Há muito que as grandes cadeias de super e hipermercados pretendem pagar os feriados nacionais e os domingos como se fossem dias normais de trabalho e foi para isso que muitas decidiram abrir no 1.º de Maio. Mas a operação do Grupo Jerónimo Martins nas lojas Pingo Doce abriu uma nova e perigosa frente, na guerra pelo controlo do mercado.
O alerta foi dado pelo Sindicato dos Trabalhadores do Comércio, Escritórios e Serviços de Portugal, que reuniu de emergência a sua direcção, no dia 3, e decidiu avançar para a realização de reuniões a nível regional, nas próximas semanas.
Em conferência de imprensa, nessa quinta-feira à tarde – a que, não obstante a actualidade do tema, apenas compareceram três jornalistas – o presidente do CESP/CGTP-IN e outros dirigentes, que são também trabalhadores de empresas deste sector, exigiram medidas para a necessária regulação e acusaram o Governo de não tomar decisões políticas no sentido de promover uma fiscalização eficaz. «Há competências em Portugal para fazer isso, o que falta é a decisão do poder político, mas ele está comandado pelo poder económico», disse Manuel Guerreiro, que é igualmente membro da Comissão Executiva da CGTP-IN.
O sindicato reafirmou ter indícios de que o mega desconto de 50 por cento, para quem fizesse compras acima de cem euros apenas no dia 1 de Maio, terá assentado na prática de dumping (venda abaixo do preço de custo), que a lei não permite. A própria ASAE (Autoridade para a Segurança Alimentar e Económica) veio depois confirmar isso, pelo menos relativamente a alguns artigos. Mas o CESP faz exigências mais amplas quanto à falta de regulação da actividade das grandes superfícies comerciais – incluindo o cumprimento da legislação laboral e do contrato colectivo de trabalho – e aponta práticas há muito conhecidas que precisam de ser combatidas, sob o risco de se agravar cada vez mais a destruição de empresas e de emprego e de o sector ficar concentrado em cada vez menos grupos económicos.

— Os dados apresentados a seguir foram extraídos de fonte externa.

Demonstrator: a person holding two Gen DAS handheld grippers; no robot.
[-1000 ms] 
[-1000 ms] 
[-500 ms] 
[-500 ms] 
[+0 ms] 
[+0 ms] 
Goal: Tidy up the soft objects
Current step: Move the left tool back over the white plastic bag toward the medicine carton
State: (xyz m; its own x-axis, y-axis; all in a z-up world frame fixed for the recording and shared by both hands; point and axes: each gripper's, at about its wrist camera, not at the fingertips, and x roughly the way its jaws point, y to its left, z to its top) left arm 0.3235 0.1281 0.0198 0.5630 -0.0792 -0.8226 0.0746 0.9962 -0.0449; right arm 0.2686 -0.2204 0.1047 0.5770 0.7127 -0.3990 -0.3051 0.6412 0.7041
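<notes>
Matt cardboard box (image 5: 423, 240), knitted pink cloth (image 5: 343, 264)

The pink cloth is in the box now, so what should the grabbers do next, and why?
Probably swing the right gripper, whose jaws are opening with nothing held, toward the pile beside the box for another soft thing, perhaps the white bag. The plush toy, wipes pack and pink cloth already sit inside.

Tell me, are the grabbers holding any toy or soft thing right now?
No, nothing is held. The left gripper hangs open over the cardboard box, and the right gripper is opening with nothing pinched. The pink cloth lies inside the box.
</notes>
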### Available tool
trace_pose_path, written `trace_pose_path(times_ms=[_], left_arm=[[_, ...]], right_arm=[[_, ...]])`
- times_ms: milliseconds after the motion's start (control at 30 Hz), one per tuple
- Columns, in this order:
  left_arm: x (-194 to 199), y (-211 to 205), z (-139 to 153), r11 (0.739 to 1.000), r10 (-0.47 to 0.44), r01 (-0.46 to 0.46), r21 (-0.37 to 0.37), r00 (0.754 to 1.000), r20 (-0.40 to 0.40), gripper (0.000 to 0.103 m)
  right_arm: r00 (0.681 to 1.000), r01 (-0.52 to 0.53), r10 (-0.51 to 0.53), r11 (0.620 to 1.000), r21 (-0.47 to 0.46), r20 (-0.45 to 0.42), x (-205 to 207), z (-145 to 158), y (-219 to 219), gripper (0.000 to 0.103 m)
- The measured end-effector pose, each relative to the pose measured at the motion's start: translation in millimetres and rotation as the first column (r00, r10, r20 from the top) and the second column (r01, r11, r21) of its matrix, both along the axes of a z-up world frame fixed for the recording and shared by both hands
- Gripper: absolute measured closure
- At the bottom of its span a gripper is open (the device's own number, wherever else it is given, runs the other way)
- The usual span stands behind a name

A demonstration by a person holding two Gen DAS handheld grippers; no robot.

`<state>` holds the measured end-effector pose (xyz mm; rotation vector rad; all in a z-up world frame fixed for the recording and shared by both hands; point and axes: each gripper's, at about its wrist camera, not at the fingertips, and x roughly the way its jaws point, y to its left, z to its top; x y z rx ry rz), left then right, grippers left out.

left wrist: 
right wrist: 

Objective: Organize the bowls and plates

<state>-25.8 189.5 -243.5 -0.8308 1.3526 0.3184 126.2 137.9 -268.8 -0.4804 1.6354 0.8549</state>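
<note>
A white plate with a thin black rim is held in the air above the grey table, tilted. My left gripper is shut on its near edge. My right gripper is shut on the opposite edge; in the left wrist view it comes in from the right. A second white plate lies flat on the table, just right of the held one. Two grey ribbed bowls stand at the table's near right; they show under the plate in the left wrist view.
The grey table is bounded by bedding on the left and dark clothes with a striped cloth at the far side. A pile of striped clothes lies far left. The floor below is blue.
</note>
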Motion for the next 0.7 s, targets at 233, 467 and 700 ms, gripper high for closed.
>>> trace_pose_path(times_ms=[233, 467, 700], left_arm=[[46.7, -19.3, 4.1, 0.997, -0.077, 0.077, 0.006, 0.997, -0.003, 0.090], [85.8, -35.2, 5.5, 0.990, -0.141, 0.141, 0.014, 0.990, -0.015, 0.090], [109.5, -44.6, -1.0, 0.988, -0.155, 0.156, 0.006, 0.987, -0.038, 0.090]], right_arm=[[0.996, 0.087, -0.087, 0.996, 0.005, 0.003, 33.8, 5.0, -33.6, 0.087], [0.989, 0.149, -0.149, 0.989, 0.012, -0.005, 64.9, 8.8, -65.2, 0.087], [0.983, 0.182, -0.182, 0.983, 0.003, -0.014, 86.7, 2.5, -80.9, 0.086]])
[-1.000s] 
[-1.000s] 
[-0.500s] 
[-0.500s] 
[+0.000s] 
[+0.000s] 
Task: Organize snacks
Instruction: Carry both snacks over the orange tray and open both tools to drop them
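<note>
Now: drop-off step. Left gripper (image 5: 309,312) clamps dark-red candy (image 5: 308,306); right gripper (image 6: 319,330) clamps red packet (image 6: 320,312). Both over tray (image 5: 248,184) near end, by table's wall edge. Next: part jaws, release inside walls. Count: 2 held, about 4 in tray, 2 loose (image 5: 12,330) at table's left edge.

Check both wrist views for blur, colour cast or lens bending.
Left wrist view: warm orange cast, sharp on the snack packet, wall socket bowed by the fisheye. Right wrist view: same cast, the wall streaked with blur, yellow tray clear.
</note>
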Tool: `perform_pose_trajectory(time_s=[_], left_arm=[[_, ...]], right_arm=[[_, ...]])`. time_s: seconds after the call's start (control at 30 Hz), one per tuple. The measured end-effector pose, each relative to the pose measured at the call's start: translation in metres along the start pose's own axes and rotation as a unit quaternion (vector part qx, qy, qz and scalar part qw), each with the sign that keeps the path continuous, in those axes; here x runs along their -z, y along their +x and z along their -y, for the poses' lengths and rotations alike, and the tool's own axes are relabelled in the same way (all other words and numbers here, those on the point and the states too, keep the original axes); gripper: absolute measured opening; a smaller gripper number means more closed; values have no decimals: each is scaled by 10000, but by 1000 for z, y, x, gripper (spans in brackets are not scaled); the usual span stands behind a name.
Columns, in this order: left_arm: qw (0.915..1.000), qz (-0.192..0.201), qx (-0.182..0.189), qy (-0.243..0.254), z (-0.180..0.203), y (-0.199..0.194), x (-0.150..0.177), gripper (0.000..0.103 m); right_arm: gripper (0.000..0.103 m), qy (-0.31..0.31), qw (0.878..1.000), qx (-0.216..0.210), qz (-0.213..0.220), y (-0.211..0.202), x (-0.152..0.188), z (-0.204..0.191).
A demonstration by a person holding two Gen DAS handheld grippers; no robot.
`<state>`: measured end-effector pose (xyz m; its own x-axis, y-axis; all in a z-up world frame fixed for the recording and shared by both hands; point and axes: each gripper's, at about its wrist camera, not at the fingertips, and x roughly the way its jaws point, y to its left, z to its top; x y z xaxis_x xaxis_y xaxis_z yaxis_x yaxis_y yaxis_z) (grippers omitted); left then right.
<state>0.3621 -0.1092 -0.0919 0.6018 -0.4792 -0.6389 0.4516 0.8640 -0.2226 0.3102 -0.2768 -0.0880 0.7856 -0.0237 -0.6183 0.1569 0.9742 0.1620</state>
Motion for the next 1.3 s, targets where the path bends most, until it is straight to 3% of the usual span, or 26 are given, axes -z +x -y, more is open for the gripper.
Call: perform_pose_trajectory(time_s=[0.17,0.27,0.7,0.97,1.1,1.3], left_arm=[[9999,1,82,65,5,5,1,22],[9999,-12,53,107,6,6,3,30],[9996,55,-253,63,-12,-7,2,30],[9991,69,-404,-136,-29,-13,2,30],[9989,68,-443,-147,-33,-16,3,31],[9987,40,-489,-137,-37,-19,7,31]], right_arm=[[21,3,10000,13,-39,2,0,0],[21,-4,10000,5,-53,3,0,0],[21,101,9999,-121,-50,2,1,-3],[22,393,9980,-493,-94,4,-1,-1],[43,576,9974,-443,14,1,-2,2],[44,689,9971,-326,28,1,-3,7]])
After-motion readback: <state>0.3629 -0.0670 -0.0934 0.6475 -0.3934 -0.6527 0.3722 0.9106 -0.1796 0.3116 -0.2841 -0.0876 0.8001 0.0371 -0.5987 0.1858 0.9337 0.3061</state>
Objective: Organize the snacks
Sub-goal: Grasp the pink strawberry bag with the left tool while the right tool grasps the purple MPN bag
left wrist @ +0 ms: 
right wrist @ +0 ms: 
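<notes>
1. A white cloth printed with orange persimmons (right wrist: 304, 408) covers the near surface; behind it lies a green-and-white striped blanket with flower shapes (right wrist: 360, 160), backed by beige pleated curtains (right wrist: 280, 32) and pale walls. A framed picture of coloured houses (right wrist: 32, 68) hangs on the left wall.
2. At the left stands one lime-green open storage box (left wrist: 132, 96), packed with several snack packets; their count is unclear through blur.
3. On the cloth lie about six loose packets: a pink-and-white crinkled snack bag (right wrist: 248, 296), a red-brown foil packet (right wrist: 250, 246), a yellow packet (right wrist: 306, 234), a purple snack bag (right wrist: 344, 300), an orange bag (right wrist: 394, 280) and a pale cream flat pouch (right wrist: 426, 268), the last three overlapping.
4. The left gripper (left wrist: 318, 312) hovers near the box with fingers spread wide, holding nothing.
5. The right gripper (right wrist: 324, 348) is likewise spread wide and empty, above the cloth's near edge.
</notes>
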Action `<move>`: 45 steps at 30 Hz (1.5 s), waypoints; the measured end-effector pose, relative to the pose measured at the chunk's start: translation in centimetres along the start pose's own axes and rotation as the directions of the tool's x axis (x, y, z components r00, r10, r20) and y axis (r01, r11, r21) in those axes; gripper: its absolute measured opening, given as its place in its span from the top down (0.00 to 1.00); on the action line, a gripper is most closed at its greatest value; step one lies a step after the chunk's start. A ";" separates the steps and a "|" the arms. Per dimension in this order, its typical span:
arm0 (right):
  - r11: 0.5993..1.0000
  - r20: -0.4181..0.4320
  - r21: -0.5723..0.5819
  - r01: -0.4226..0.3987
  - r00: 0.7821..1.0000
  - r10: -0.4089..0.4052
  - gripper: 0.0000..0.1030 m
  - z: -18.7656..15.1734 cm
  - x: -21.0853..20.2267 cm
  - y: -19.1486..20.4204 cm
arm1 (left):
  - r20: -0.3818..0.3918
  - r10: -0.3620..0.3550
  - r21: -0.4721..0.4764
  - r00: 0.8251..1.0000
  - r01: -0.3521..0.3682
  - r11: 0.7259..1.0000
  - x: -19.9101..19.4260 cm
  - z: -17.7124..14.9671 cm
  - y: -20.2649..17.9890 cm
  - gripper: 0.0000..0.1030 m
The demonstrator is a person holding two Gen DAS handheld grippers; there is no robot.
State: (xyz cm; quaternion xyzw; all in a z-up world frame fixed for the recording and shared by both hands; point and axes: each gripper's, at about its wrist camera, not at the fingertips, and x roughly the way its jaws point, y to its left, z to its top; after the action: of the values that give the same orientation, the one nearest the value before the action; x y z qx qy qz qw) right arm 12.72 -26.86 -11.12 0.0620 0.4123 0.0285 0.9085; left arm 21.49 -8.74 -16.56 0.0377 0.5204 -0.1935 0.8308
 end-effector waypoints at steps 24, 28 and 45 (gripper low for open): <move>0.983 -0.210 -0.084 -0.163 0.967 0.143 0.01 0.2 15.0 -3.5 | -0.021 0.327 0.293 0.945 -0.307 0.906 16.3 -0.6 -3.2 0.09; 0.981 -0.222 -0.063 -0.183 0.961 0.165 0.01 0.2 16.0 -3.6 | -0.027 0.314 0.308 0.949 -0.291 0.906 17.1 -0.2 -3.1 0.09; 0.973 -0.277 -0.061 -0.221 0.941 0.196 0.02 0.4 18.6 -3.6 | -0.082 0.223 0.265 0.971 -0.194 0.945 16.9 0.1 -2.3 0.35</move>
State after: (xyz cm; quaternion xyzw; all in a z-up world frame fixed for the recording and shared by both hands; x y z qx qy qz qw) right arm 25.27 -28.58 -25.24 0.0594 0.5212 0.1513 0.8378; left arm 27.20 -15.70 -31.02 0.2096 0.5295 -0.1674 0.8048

«Uma operação com esta dimensão vai provocar um terramoto no sector», pois não deixará de ter resposta de outras cadeias, prevendo Manuel Guerreiro que os «primeiros mortos» desta catástrofe serão os trabalhadores. Mas vão também ser sacrificadas as empresas de menor dimensão e com menor quota de mercado, tal como os fornecedores.
Naquela tarde, já era conhecida a campanha de descontos de 50 por cento, lançada por uma rede de lojas especializadas de mobiliário e decoração, a Ikea. O sindicato, que no dia 2 levou o problema à reunião da Concertação Social, escreveu no dia 3 ao ministro da Economia, alertando-o para indícios de que a Modelo Continente estará a preparar uma iniciativa de resposta. A esta cadeia, do Grupo Sonae, e ao Pingo Doce, já pertencem 70 por cento das vendas.
No sector alimentar, apenas estes dois grupos, «apoiados à vez pelo poder», têm capacidade para entrar numa «guerra de preços» como a que pode ter começado no dia 1 de Maio.
As grandes multinacionais presentes em Portugal – como os grupos Carrefour (Dia Mini Preço) ou Auchan (Jumbo e Pão de Açúcar) – não revelam interesse, pelo contrário. O sindicato recorda que continua a venda de lojas Mini Preço e assinala que, pela primeira vez, foi anunciado o fecho, em Junho, de um hipermercado Jumbo (em Santarém).
As redes de menor dimensão ficam a grande distância dos dois grupos dominantes, têm evidenciado dificuldades e já houve rescisões, despedimentos e encerramento de lojas, afirmando o CESP que há casos de salários em atraso.
Para os concorrentes, uma operação como a que o Pingo Doce realizou significa uma quebra de vendas de dez por cento nos próximos meses, estima o CESP, concluindo que «isto vai apressar as falências».
Por outro lado, saem prejudicados processos de recuperação de cooperativas de consumo, que encontraram investidores interessados. É o caso da Alicoop, no Algarve, com as lojas Alisuper, que começaram a reabrir. Mas o sindicato também admite dificuldades acrescidas nas assembleias de credores da Cooplisboa (amanhã) e Pluricoop (hoje), que vão discutir a aprovação de planos de viabilização.
Muito graves consequências são de esperar no pequeno comércio tradicional que ainda sobrevive. Muitas pessoas, que «compraram no Pingo Doce até caírem para o lado», vão agora limitar-se a comprar fiado na mercearia para o dia-a-dia.
O sindicato não critica os consumidores. «Percebemos as opções de quem vê o rendimento reduzido todos os dias», disse Manuel Guerreiro, deixando um alerta, que reporta à situação conhecida nos exemplos da electricidade, do gás ou dos combustíveis: «Quando um domina, os preços aumentam.»